Trading Objectives

Understand the rules and trade with clarity.

Every evaluation plan at carrotfunding.io is guided by a set of clear, transparent trading objectives designed to assess your consistency, discipline, and ability to manage risk.

These objectives aren’t meant to restrict you — they’re here to build trust and encourage responsible risk-taking that leads to long-term profitability. We want you to understand the rules and focus on developing effective trading strategies within the structured environment these rules create.

As the protocol evolves, we remain committed to working with our trader community to improve or adapt the evaluation rules based on real feedback, including the introduction of new evaluation plans.

All trading objectives and performance metrics are tracked in real-time and fully visible in your Trader Dashboard.

Below is a breakdown of the core trading objectives that apply to each phase of the evaluation. Please note that these may differ depending on the Evaluation Plan you selected.

Trading Period

The Trading Period refers to the time frame in which a trader can meet the objectives of each evaluation phase.

At carrotfunding.io, we do not impose a time limit on this period. Traders have unlimited time to complete each phase, offering maximum flexibility and the ability to trade at their own pace. This approach encourages thoughtful, strategic trading without the pressure of arbitrary deadlines.

Minimum Trading Days

Minimum trading days is one of the core trading objectives in the evaluation process. Each phase requires a minimum number of trading days to be completed.

A trading day is defined as any calendar day in the CET timezone during which the trader opens at least one new position. If a position is held over multiple days without initiating a new trade, only the day of execution will be counted as a valid trading day.

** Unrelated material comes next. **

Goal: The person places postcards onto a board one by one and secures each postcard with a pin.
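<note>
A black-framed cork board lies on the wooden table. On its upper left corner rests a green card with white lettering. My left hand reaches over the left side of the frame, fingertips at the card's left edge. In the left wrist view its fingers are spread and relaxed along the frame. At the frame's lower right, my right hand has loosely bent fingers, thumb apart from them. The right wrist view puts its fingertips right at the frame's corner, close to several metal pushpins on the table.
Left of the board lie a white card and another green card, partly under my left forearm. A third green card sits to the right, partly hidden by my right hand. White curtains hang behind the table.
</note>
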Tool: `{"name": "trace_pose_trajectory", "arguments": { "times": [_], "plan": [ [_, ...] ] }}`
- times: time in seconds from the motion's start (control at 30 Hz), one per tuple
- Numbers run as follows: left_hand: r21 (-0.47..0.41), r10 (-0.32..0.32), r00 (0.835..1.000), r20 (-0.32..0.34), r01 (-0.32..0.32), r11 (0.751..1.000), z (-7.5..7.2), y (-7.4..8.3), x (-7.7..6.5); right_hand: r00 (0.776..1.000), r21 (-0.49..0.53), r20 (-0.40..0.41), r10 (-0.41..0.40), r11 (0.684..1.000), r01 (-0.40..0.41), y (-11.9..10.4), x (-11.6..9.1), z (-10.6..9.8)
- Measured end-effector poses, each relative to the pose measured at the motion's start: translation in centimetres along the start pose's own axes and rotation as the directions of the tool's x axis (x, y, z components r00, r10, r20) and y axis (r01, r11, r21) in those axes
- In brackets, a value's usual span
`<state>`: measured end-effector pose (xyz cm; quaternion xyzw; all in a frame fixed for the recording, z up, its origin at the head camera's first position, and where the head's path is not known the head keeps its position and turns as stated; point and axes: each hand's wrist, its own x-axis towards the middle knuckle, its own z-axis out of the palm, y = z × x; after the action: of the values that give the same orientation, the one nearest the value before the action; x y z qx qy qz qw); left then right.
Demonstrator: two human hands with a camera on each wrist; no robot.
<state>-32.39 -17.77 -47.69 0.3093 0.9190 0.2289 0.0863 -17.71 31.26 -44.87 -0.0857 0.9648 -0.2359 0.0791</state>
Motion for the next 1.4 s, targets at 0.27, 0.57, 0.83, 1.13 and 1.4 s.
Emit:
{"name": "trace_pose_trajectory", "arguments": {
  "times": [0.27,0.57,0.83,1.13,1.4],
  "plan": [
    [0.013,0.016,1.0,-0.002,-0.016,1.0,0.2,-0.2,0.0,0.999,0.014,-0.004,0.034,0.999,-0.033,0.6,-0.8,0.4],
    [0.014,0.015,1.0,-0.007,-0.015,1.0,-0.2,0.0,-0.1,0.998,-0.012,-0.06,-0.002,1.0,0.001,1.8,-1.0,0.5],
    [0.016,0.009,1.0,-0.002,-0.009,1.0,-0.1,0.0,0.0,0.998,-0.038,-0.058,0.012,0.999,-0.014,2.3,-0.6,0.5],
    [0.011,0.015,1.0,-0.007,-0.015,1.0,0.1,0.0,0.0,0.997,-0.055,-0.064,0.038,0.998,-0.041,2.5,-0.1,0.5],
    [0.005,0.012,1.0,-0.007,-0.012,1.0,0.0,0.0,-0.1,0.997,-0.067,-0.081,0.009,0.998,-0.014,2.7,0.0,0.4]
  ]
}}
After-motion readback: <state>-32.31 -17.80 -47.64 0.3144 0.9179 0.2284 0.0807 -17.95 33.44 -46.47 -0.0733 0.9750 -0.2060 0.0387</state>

Trading days do not need to be consecutive. Traders are free to trade on their own schedule within the open-ended Trading Period.

A new trading day begins at 00:00:00 CET and ends at 23:59:59 CET.

Maximum Daily Loss

The Maximum Daily Loss is one of the core risk management rules and trading objectives of each evaluation plan. It defines the maximum amount of loss a trader is allowed to incur within a single trading day.

For each phase of the evaluation, the Maximum Daily Loss is calculated as a percentage of the initial account balance (Account Size). This limit applies to both realized and unrealized losses (i.e., equity). If, at any point during a trading day, the account equity falls below the defined threshold, the account will be considered breached and the evaluation will be terminated.

Please note that the Maximum Daily Loss resets at the start of each new trading day.

Daily Loss = Realized PnL + Unrealized PnL

Example for Carrot 2 - Phase Evaluation (Account Size: 100,000 USDC):

The Maximum Daily Loss is set at 5% of the initial balance, which equals 5,000 USDC.

If you close trades during the day with a realized loss of 3,000 USDC, you may only incur an additional 2,000 USDC in unrealized losses that same day. If, at any point, your total daily loss (realized + unrealized) exceeds 5,000 USDC, the account is breached — even if the loss is only temporary and later recovers.

Likewise, if you make a profit of 4,000 USDC during the day, your maximum allowable drawdown from that high is 9,000 USDC (account equity must not fall below 95,000 USDC). The daily loss limit is always calculated from the starting balance of the trading day, not from the intraday peak.

Maximum Loss

The Maximum Loss defines the maximum total loss allowed from the initial account balance over the entire duration of the evaluation phase. It applies to both closed trades and open positions, meaning the account equity must not fall below the defined threshold at any point.

For each evaluation phase, the Maximum Loss is set at a percentage of the initial account balance (Account Size). If the account equity drops below this level, the account will be breached and the evaluation terminated, regardless of whether the loss is realized or floating.

Example for Carrot 2 - Phase Evaluation (Account Size: 100,000.00 USDC):

The Maximum Loss is 10%, which equals 10,000 USDC.

This means your equity must remain above 90,000 USDC throughout the entire duration of the phase. If your equity drops below this level at any moment, the account is closed.

This limit is inclusive of trading fees, and there are no resets. The logic is similar to the Maximum Daily Loss, however, it applies across the entire evaluation, not just a single trading day.

This buffer gives traders room to manage risk and recover from early losses, while providing the protocol with a safeguard to ensure responsible capital allocation.

Profit Target

The Profit Target is a key trading objective in each phase of the evaluation. It defines the amount of net profit that must be generated from closed positions within the Trading Period in order to complete the phase successfully.

The required Profit Target is set as a percentage of the initial account balance (Account Size) and may vary depending on the evaluation type. All open positions must be closed before the Profit Target is considered met and the trader can progress to the next phase

Example for Carrot 2 - Phase Evaluation (Account Size: 100,000.00 USDC):

  • PHASE 1 - Carrot Evaluation Account = 10% = 10,000 USDC

  • PHASE 2 - Carrot Verification Account = 10% = 10,000 USDC

The profit target must be achieved through realized trades only. Unrealized profits do not count toward the target. Traders may take as much time as needed to reach this objective, as there is no restriction on the Trading Period.